What the exercise asks
Make an exact copy of the lines starting at the top of the listing below and ending at the line that contains "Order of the", inclusive.

-------------------------

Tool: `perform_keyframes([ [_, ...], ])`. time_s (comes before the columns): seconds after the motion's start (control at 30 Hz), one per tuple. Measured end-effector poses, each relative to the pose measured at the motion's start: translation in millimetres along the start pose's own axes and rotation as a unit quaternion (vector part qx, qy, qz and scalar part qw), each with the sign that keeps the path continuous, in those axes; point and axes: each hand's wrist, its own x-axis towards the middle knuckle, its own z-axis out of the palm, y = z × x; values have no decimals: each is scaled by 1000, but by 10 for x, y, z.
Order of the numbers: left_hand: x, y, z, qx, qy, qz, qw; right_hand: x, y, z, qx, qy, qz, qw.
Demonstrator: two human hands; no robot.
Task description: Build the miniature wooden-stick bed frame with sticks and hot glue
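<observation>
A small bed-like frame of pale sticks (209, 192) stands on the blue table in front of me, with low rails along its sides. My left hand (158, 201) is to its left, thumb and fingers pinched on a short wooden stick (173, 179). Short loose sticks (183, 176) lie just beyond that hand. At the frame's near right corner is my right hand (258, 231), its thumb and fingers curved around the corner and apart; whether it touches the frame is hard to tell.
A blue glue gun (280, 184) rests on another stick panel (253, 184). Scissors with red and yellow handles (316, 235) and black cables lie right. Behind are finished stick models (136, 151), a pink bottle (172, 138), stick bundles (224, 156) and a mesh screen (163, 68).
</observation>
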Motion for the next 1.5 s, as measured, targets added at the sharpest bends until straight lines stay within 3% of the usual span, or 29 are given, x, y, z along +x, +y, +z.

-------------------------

Answer to the problem
Tool: `perform_keyframes([ [_, ...], ])`. time_s (comes before the columns): seconds after the motion's start (control at 30 Hz), one per tuple. Measured end-effector poses, each relative to the pose measured at the motion's start: translation in millimetres along the start pose's own axes and rotation as a unit quaternion (vector part qx, qy, qz and scalar part qw), each with the sign that keeps the path continuous, in those axes; point and axes: each hand's wrist, its own x-axis towards the middle knuckle, its own z-axis out of the palm, y = z × x; values have no decimals: each is scaled by 1000, but by 10 for x, y, z.
Order of the numbers: left_hand: x, y, z, qx, qy, qz, qw; right_hand: x, y, z, qx, qy, qz, qw.

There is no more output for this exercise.